**Exercise directions:** Copy out every line of the data that has the word "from" somewhere in it.

• • •

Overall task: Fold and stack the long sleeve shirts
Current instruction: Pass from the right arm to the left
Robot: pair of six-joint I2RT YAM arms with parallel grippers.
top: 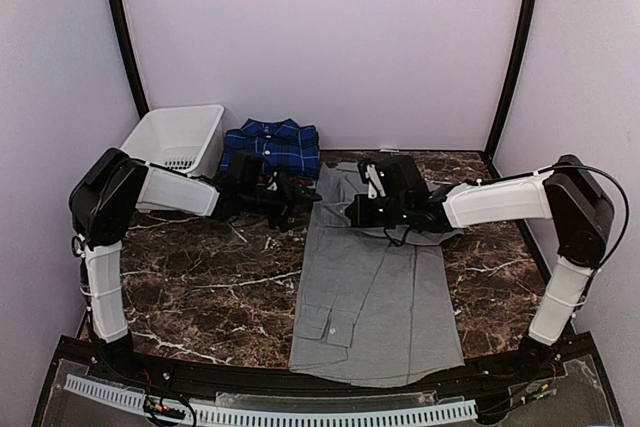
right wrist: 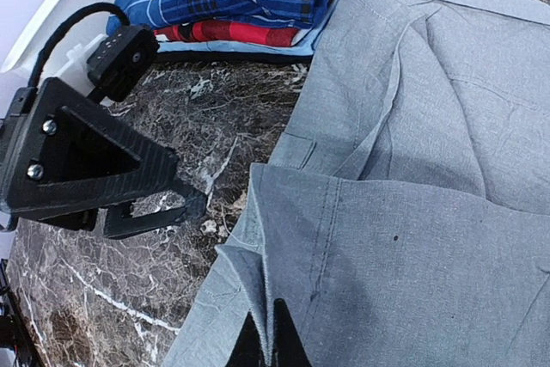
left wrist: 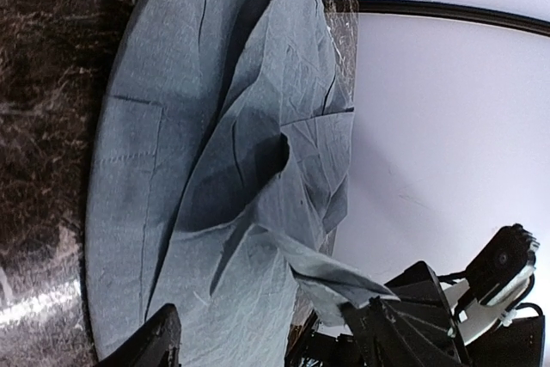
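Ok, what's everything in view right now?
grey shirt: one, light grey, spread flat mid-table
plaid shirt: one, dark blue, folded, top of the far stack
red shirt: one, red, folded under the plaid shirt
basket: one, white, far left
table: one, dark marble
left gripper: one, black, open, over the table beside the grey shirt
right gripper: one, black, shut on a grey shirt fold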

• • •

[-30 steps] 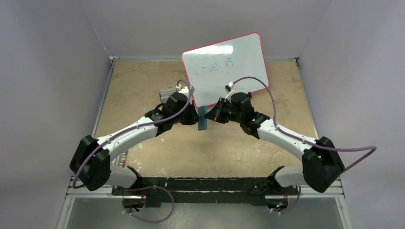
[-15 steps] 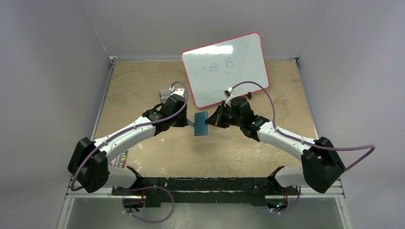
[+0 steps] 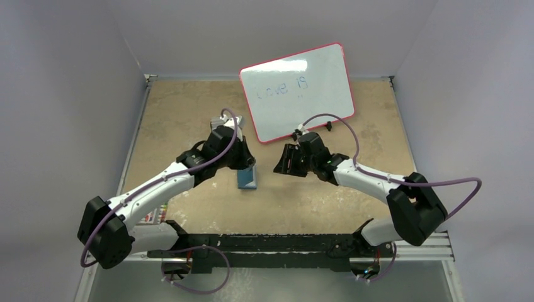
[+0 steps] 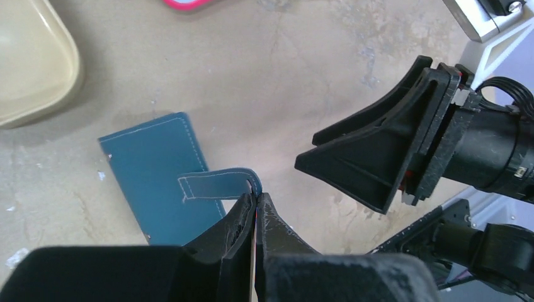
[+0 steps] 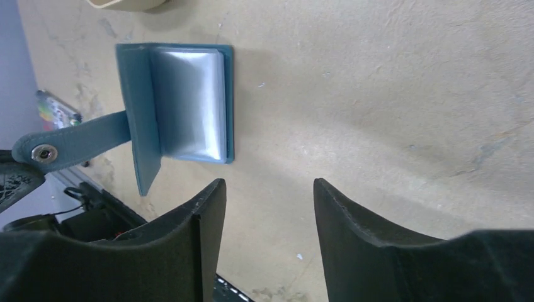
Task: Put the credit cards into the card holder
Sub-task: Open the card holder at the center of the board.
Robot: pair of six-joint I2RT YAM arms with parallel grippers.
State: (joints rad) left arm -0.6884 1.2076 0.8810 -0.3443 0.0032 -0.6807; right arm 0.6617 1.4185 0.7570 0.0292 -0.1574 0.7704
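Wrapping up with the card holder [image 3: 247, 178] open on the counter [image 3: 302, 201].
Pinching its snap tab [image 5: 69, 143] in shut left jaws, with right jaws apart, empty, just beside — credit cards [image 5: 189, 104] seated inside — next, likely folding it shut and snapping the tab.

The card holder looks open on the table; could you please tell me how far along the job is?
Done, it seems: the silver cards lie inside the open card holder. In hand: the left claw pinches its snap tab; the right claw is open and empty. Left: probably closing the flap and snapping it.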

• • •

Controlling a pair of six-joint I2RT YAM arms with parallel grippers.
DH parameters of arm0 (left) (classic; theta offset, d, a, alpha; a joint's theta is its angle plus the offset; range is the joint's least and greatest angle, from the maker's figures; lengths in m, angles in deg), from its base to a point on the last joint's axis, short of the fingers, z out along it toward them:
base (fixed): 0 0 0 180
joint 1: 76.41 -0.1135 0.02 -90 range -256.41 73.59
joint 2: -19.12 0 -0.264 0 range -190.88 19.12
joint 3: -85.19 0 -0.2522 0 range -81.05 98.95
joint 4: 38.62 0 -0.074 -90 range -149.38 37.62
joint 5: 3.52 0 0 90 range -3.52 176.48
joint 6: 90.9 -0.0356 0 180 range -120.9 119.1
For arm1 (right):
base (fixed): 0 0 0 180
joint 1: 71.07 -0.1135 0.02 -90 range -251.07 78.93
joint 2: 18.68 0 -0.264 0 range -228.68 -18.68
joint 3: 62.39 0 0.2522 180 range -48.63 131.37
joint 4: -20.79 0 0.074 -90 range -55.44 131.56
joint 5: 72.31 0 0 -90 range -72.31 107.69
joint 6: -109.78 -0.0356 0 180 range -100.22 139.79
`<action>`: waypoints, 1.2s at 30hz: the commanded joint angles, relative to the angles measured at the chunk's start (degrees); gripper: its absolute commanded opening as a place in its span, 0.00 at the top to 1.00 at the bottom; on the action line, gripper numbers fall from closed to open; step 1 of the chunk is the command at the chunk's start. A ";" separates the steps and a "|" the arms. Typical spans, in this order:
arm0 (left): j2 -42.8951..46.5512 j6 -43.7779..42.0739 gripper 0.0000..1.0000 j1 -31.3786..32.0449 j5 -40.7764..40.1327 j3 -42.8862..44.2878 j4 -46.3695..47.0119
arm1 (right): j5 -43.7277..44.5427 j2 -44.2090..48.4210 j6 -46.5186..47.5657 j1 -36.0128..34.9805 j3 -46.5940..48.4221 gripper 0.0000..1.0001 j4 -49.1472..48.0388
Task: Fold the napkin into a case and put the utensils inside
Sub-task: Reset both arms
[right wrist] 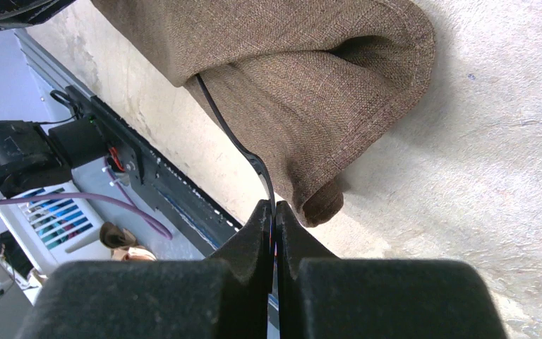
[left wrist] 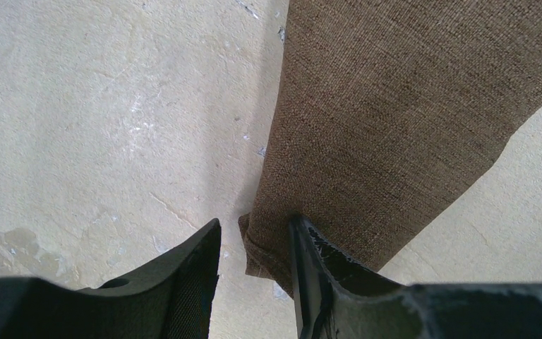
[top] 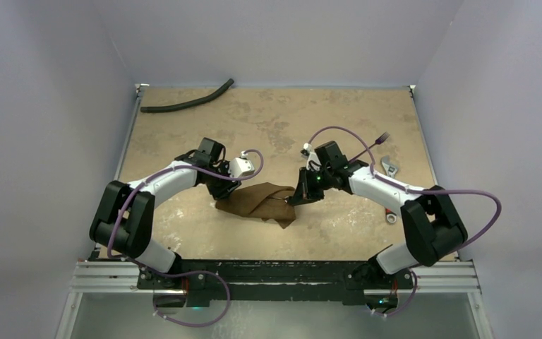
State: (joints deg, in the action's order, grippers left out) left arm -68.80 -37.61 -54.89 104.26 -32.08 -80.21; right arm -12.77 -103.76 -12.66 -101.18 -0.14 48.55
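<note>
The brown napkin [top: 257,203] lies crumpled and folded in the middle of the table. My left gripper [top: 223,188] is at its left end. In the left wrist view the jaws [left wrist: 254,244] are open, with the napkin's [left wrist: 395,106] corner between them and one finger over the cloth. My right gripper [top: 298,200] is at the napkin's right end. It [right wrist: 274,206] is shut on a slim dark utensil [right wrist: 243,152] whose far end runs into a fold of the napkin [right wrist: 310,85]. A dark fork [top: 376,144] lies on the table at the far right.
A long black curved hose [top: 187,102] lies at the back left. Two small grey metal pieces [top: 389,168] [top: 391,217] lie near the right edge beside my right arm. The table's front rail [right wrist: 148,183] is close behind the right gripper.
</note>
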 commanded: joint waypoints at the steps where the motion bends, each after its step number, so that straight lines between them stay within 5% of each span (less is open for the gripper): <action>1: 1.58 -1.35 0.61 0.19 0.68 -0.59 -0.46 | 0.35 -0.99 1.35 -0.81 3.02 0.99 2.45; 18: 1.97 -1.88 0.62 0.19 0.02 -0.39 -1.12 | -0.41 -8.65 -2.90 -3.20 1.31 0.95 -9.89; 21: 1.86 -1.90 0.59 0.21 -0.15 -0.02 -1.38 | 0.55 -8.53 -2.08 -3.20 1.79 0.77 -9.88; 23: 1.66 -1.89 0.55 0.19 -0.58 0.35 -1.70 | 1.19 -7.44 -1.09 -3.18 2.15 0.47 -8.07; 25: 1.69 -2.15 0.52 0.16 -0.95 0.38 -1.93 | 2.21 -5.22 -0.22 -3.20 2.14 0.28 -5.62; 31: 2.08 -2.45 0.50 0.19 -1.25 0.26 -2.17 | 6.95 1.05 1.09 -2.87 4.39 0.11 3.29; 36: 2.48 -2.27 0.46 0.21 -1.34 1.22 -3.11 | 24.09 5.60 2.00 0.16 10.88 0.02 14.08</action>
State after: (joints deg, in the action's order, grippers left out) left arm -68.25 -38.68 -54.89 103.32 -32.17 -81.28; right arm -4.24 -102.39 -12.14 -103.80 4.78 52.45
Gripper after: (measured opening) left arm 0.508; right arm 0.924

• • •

**Output below:**
Current instruction: Pass from the right arm to the left
DH parameters of arm0 (left) (classic; theta offset, d, a, alpha; a joint's theta is its angle plus the offset; range is the joint's least and greatest angle, from the maker's figures; lengths in m, angles in deg), from its base to a point on the last joint's axis, short of the fingers, z out along it toward them:
`<action>`: waypoints, 1.2s at 30hz: the commanded joint angles, relative to the angles measured at the chunk's start (degrees); gripper: its absolute commanded opening as a place in its span, 0.00 at the top to 1.00 at the bottom; on the action line, gripper numbers fall from closed to open; step 1 of the chunk is the command at the chunk's start. A ";" separates the steps and a "|" the arms. Typical spans, in this order:

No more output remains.